Thirty seconds with the card manual gave up the following:
A couple of seconds later and I was in a position to reconfigure and restart the the SAN fibre channel cards. Hilarity would not follow.
A few minutes later the second issue of this type was revealed. The punchline of this one was username ‘apc’ password ‘apc’, and the ability to turn off power to a set of servers. This information is also easily obtainable with a quick search.

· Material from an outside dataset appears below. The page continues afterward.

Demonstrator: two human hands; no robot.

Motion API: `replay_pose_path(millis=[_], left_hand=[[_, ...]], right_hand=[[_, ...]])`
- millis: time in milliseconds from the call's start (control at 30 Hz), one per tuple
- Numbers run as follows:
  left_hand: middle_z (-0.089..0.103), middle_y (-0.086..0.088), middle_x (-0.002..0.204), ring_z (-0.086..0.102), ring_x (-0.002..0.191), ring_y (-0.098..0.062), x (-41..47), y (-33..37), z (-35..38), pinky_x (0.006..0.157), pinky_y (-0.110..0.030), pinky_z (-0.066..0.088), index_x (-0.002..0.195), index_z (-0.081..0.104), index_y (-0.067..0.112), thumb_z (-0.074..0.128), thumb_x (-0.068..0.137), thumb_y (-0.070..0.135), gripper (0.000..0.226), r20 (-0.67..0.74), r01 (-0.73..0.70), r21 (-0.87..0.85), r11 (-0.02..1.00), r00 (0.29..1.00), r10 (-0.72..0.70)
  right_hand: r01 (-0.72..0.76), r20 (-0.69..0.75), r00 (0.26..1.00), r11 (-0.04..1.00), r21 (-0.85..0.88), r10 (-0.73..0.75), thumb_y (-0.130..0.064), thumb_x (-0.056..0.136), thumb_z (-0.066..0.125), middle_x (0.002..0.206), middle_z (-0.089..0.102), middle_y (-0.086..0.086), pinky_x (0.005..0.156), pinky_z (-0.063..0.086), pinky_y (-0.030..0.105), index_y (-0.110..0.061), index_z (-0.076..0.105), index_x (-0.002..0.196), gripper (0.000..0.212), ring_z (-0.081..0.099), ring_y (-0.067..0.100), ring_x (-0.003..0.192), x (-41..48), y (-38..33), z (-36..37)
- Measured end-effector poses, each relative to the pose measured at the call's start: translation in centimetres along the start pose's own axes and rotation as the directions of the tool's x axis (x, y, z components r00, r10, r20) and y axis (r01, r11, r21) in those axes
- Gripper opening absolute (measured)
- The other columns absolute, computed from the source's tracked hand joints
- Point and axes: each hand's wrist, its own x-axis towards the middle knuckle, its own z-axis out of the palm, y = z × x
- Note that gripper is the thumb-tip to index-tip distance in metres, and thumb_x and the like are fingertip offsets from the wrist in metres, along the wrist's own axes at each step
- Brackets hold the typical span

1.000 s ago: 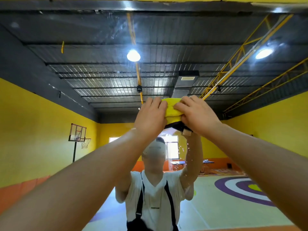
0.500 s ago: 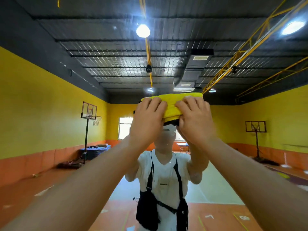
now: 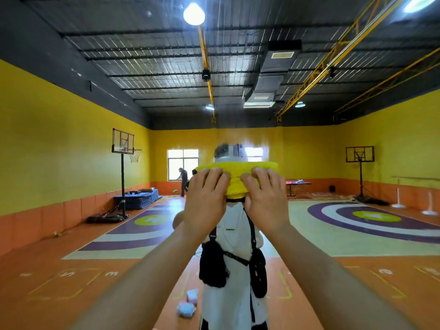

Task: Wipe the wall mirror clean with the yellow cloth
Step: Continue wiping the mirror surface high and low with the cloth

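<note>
The wall mirror (image 3: 333, 163) fills the whole view and shows a yellow-walled sports hall. At the centre of the frame the yellow cloth (image 3: 238, 179), folded into a thick pad, lies against the glass, over the head of the person's own reflection (image 3: 234, 258). Both arms reach in from the lower edge. The left hand (image 3: 206, 202) lies on the cloth's left half and the right hand (image 3: 266, 201) on its right half, close side by side. The fingers of each are stretched nearly straight and pressed flat on the fabric, not clenched round it (the thumbs sit low, near the cloth's bottom edge, and whether they pinch it cannot be told). The reflection wears a white shirt with black straps and pouches.

Elsewhere in the glass:
- a basketball hoop (image 3: 123, 145) at mid left and a second hoop (image 3: 359, 154) at mid right
- a window (image 3: 182, 163) left of the cloth, with a distant figure (image 3: 183, 181) beside it
- stacked blue mats (image 3: 140, 198) at lower left
- a purple ring target (image 3: 376, 216) on the floor at right
- a bright lamp (image 3: 194, 10) at the top
</note>
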Motion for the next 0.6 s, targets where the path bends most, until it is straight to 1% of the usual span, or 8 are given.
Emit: replay_pose_path(millis=[100,167,267,400,533,600], left_hand=[[0.063,-0.011,0.112,0.051,0.100,-0.033,-1.8,0.6,0.2,0.085,-0.039,0.041,0.109,0.068,0.006,0.068,0.072,-0.004,0.038,-0.007,-0.019,0.012,1.000,1.000,0.019],[0.062,-0.011,0.112,0.052,0.100,-0.034,-3.3,1.1,0.3,0.083,-0.040,0.043,0.109,0.067,0.006,0.065,0.074,-0.005,0.037,0.010,-0.019,0.009,1.000,1.000,0.019],[0.062,-0.012,0.113,0.053,0.101,-0.036,-5.6,2.0,0.4,0.082,-0.044,0.047,0.111,0.066,0.006,0.059,0.079,-0.003,0.034,0.057,0.002,0.001,1.000,0.998,-0.002],[0.061,-0.012,0.115,0.054,0.100,-0.037,-9.2,3.4,0.6,0.083,-0.045,0.047,0.114,0.061,0.007,0.053,0.080,0.000,0.036,0.092,0.027,-0.022,0.999,0.995,-0.024],[0.059,-0.009,0.115,0.053,0.100,-0.034,-13.5,4.9,0.9,0.082,-0.044,0.046,0.115,0.059,0.009,0.060,0.077,-0.001,0.039,0.078,0.015,-0.033,0.999,0.997,-0.012],[0.059,-0.009,0.116,0.053,0.101,-0.034,-15.8,5.5,1.0,0.082,-0.044,0.043,0.113,0.063,0.009,0.066,0.074,0.001,0.040,0.081,0.007,-0.031,0.999,0.997,-0.004]], right_hand=[[0.010,0.015,1.000,1.000,-0.006,-0.010,-0.008,0.072,0.061,0.117,0.058,0.010,0.088,0.039,0.044,-0.016,0.065,0.113,0.043,0.051,0.035,0.109,-2.4,-0.1,0.4],[0.029,-0.001,1.000,0.999,-0.014,-0.029,-0.006,0.069,0.066,0.118,0.056,0.010,0.086,0.038,0.043,-0.016,0.066,0.112,0.044,0.050,0.034,0.108,-3.8,-0.1,0.5],[0.056,-0.048,0.997,0.998,-0.026,-0.057,-0.006,0.069,0.066,0.118,0.053,0.010,0.086,0.038,0.043,-0.015,0.066,0.111,0.043,0.049,0.034,0.106,-6.1,-0.3,0.6],[0.057,-0.039,0.998,0.998,-0.018,-0.058,-0.007,0.070,0.063,0.119,0.051,0.008,0.083,0.043,0.045,-0.019,0.061,0.112,0.044,0.051,0.035,0.105,-9.8,-0.8,0.9],[0.041,-0.007,0.999,0.999,0.004,-0.041,-0.008,0.072,0.061,0.121,0.049,0.007,0.083,0.048,0.048,-0.021,0.057,0.114,0.044,0.049,0.035,0.107,-14.4,-1.5,1.0],[0.033,0.012,0.999,0.999,0.027,-0.033,-0.009,0.073,0.059,0.120,0.048,0.008,0.088,0.049,0.054,-0.019,0.057,0.114,0.043,0.048,0.035,0.106,-16.9,-1.9,1.0]])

Is any of this new? No. The fact that this issue is so old is actually what I found shocking. In reality, combos like root::Password and vendor::vendor are among the first that are tried when a new interface is found. The only reason I’ve highlighted the ability to look up this information is to demonstrate that it’s available to anyone researching the device.
As a pentester, I made the client aware and moved on. Relative to the other items we found (Domain Admin was enjoyed by all), it’s likely that the readout won’t warrant more than a passing comment. In addition, when the inventory of web servers is performed, do you think that “FibreChannel Card 01″ will appear on the list? Right. So when the internal audit comes looking for appropriate hardening and configuration, what’s the likelihood this is making onto the list? Right again.
However, these issues scream “Disgruntled employee. Please come play with me!”. I don’t want to be a harbinger of FUD, but while the chances are minimal the risk is there. It would take a few minutes to disable the HTTP interface or change the password (set Password xxx, pg 107 of the manual if you were wondering). This is basic due diligence, and an hour learning how to protect the device seems a sound investment.
The biggest issue however, is knowing to look for this in the first place. When I asked the client about these issues, the answer was predictable. We had no idea those interfaces were even there.